#### [Exercise inputs]
--------------------------------

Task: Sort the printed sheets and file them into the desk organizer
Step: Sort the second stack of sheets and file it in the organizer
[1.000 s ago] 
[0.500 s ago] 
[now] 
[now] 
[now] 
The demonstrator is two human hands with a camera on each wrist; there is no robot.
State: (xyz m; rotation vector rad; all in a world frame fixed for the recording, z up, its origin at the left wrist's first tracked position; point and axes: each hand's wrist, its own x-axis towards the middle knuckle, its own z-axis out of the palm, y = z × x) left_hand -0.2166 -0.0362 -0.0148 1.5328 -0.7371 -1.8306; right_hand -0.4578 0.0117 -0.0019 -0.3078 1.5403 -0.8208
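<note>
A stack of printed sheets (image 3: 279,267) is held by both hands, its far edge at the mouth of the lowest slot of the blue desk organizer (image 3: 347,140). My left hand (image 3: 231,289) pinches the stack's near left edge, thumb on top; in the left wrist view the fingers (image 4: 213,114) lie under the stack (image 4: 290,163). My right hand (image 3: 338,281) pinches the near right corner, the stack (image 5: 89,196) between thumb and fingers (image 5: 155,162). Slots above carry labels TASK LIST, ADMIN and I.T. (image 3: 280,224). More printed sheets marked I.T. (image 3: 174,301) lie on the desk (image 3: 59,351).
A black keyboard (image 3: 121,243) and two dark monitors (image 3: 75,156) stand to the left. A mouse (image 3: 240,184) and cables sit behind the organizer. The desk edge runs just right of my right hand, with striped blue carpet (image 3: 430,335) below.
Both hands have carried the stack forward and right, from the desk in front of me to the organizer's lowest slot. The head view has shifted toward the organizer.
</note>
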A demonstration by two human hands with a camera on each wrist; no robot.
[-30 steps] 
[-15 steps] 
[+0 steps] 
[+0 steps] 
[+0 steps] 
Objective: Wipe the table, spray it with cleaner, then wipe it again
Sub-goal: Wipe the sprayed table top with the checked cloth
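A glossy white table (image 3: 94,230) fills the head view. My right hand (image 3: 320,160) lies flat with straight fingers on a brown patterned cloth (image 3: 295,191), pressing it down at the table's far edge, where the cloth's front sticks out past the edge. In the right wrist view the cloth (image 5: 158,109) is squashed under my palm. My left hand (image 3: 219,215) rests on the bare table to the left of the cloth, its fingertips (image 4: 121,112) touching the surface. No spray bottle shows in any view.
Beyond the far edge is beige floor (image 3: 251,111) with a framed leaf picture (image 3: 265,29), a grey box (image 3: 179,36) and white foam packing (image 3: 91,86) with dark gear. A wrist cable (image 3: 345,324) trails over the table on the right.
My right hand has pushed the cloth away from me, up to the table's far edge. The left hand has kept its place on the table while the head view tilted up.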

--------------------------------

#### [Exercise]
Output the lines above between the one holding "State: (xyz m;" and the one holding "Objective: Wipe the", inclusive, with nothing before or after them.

#### [Finished task]
State: (xyz m; rotation vector rad; all in a world frame fixed for the recording, z up, its origin at the left wrist's first tracked position; point and axes: each hand's wrist, its own x-axis towards the middle knuckle, its own z-axis out of the palm, y = z × x) left_hand -0.2166 -0.0362 -0.0148 1.5328 -0.7371 -1.8306; right_hand -0.4578 0.0117 -0.0019 -0.3078 1.5403 -0.8208
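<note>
A stack of printed sheets (image 3: 279,267) is held by both hands, its far edge at the mouth of the lowest slot of the blue desk organizer (image 3: 347,140). My left hand (image 3: 231,289) pinches the stack's near left edge, thumb on top; in the left wrist view the fingers (image 4: 213,114) lie under the stack (image 4: 290,163). My right hand (image 3: 338,281) pinches the near right corner, the stack (image 5: 89,196) between thumb and fingers (image 5: 155,162). Slots above carry labels TASK LIST, ADMIN and I.T. (image 3: 280,224). More printed sheets marked I.T. (image 3: 174,301) lie on the desk (image 3: 59,351).
A black keyboard (image 3: 121,243) and two dark monitors (image 3: 75,156) stand to the left. A mouse (image 3: 240,184) and cables sit behind the organizer. The desk edge runs just right of my right hand, with striped blue carpet (image 3: 430,335) below.
Both hands have carried the stack forward and right, from the desk in front of me to the organizer's lowest slot. The head view has shifted toward the organizer.
</note>
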A demonstration by two human hands with a camera on each wrist; no robot.
[-30 steps] 
[-15 steps] 
[+0 steps] 
[+0 steps] 
[+0 steps] 
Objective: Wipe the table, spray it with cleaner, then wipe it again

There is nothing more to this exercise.